* Problem description: The lines to retype run from the one containing "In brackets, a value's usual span" through the end of the listing below. Reproduce them exactly, leaving out pictures.

☆ ☆ ☆

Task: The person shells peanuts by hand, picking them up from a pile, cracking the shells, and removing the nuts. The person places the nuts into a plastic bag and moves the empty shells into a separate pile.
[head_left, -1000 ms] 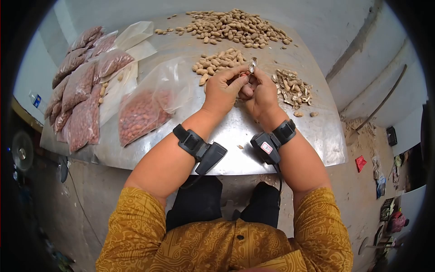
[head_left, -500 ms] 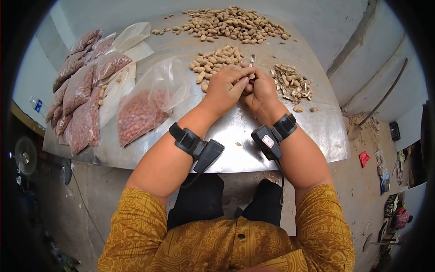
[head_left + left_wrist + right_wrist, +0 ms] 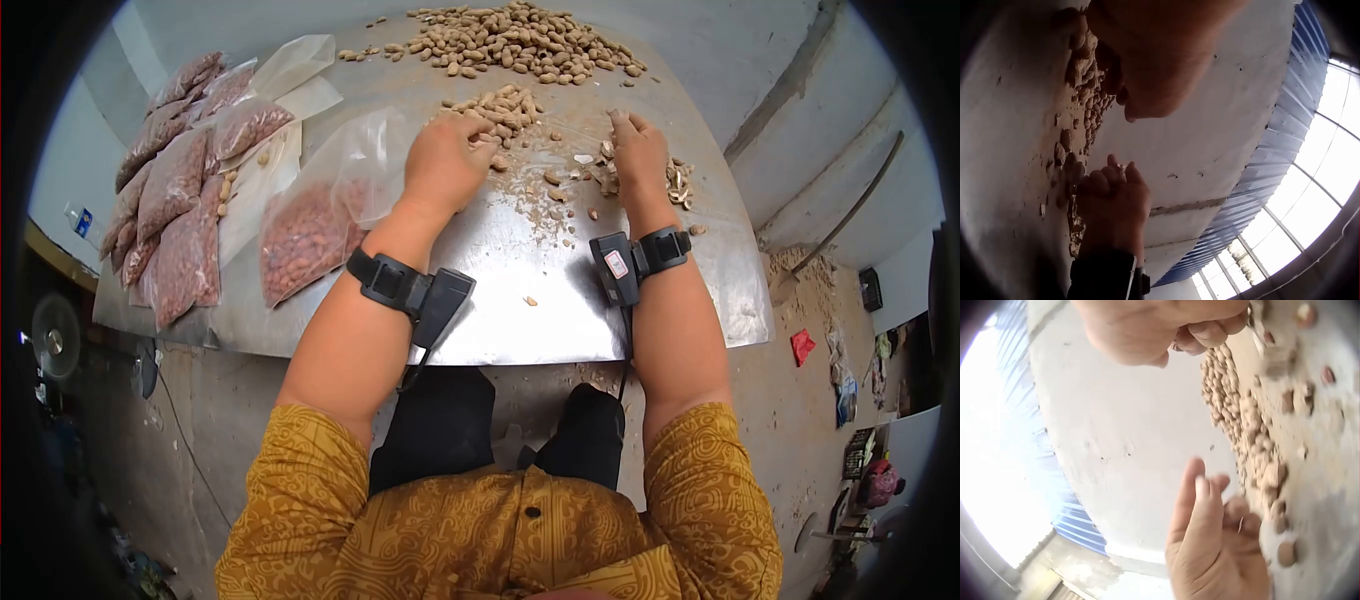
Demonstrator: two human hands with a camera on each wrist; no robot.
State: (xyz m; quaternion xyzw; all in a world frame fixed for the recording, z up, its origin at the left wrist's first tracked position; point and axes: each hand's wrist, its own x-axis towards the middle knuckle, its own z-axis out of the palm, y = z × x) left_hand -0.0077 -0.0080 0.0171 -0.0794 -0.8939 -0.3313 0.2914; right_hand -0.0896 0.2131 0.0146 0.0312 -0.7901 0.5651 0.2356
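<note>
In the head view my left hand (image 3: pixel 447 165) is at the near edge of the small unshelled peanut pile (image 3: pixel 510 108). Its thumb and fingers are loosely bent in the right wrist view, and no object is clear between them. My right hand (image 3: pixel 642 160) hangs over the heap of empty shells (image 3: pixel 680 185), fingers curled. The left wrist view shows a small pale shell piece (image 3: pixel 1121 167) between its fingertips. Crumbs, bits of shell and a few loose nuts (image 3: pixel 553 178) lie between the hands.
A large peanut pile (image 3: pixel 520 42) spreads along the back of the metal table (image 3: pixel 480 335). An open clear bag of red kernels (image 3: pixel 310 240) stands left of my left forearm. Several filled bags (image 3: pixel 175 190) are stacked at the far left.
My hands, together over the table earlier, have parted: the left moved left to the small peanut pile, the right moved right over the shells. The crumbs between them are uncovered.
</note>
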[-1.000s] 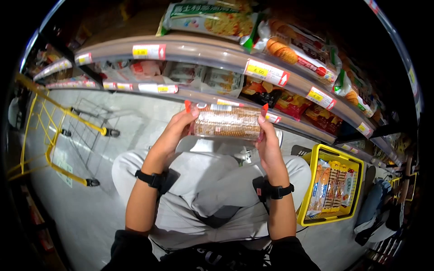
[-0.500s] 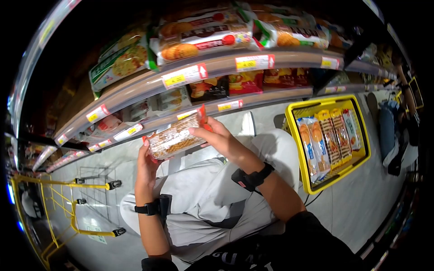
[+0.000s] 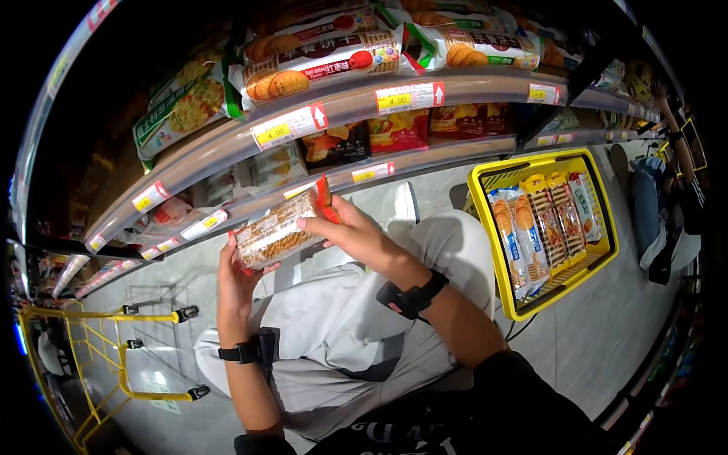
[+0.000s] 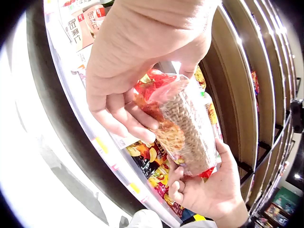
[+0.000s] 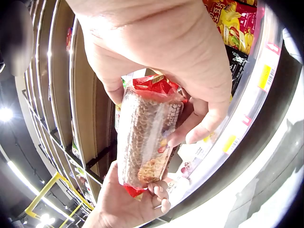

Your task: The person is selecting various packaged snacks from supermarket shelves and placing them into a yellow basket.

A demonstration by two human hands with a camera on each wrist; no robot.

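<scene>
In the head view both hands hold a clear-wrapped pack of biscuits (image 3: 273,235) with red ends, tilted above the lap in front of the lower shelf. My left hand (image 3: 240,282) grips its lower left end. The right hand (image 3: 364,236) grips the upper right end, thumb across the top. The left wrist view shows the left hand (image 4: 147,52) with fingers bent round one red end of the pack (image 4: 192,128). From the right wrist, the right hand (image 5: 166,47) pinches the other end of the pack (image 5: 142,133), whose printed side shows a biscuit picture.
A yellow shopping basket (image 3: 565,283) with several biscuit packs stands on the floor at the right. Shelves with price tags (image 3: 288,127) and snack bags (image 3: 398,133) run across the front. A yellow-framed cart (image 3: 163,396) is at the left. Another person's legs (image 3: 648,205) show far right.
The pack has gone from level to tilted, right end raised, and moved left. The right hand has shifted inward with its thumb over the pack. The head view has turned towards the right.
</scene>
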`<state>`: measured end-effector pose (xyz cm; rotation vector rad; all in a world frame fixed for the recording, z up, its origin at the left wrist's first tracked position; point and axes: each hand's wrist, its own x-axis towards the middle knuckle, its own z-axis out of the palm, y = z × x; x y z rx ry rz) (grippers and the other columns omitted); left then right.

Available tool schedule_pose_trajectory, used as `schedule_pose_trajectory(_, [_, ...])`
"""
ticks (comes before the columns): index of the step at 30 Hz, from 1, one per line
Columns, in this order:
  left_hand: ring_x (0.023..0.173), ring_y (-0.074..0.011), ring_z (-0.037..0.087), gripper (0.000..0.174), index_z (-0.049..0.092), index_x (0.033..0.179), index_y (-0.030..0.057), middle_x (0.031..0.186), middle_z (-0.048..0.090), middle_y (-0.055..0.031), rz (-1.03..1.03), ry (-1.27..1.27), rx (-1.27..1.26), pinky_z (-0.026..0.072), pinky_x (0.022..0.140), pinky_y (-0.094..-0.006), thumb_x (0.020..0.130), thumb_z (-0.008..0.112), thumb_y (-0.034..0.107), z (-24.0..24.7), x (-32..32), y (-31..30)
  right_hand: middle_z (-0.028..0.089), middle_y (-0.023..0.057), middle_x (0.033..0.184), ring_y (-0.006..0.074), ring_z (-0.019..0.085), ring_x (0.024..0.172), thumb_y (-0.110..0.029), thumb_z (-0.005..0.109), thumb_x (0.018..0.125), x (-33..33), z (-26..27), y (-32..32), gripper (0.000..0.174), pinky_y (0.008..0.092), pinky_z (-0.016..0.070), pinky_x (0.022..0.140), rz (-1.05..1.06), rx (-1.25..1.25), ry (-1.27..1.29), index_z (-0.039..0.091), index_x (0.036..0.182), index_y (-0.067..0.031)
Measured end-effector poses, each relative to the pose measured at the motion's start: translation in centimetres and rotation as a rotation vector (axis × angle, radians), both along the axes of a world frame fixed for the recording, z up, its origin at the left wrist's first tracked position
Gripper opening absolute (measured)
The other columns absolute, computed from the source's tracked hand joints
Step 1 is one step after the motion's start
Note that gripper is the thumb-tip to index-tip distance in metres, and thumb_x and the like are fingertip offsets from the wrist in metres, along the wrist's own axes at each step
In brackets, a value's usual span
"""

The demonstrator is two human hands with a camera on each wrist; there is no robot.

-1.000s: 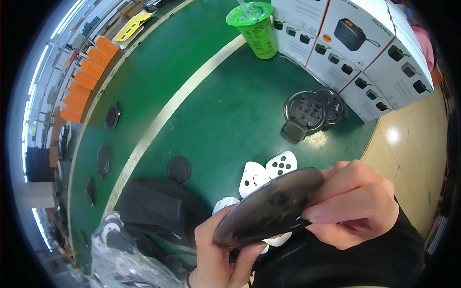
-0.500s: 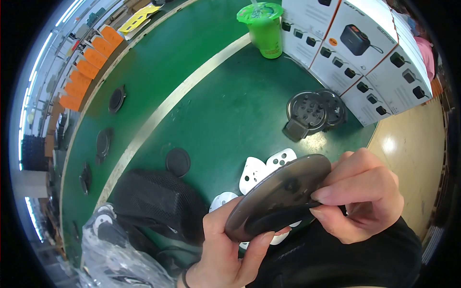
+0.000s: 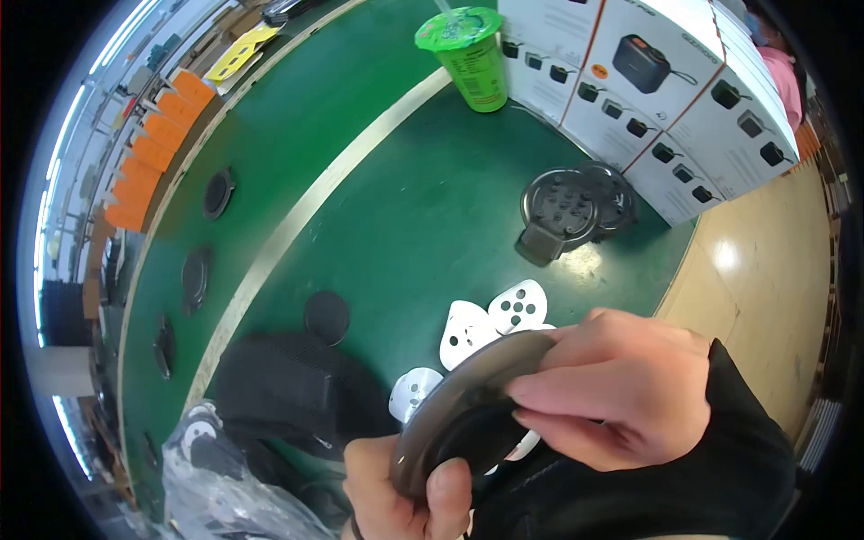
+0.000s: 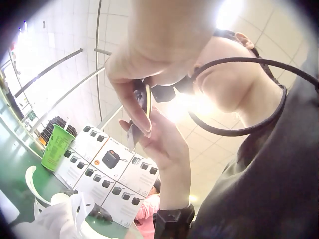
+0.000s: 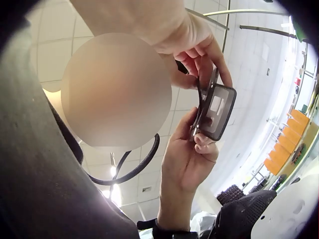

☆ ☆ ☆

* Answer box:
In brackets, a value's usual span
"""

The demonstrator is two human hands with a camera on each wrist; there is no robot.

-1.000s: 
-0.500s: 
+0.000s: 
+0.000s: 
+0.000s: 

Work on this exercise has concluded.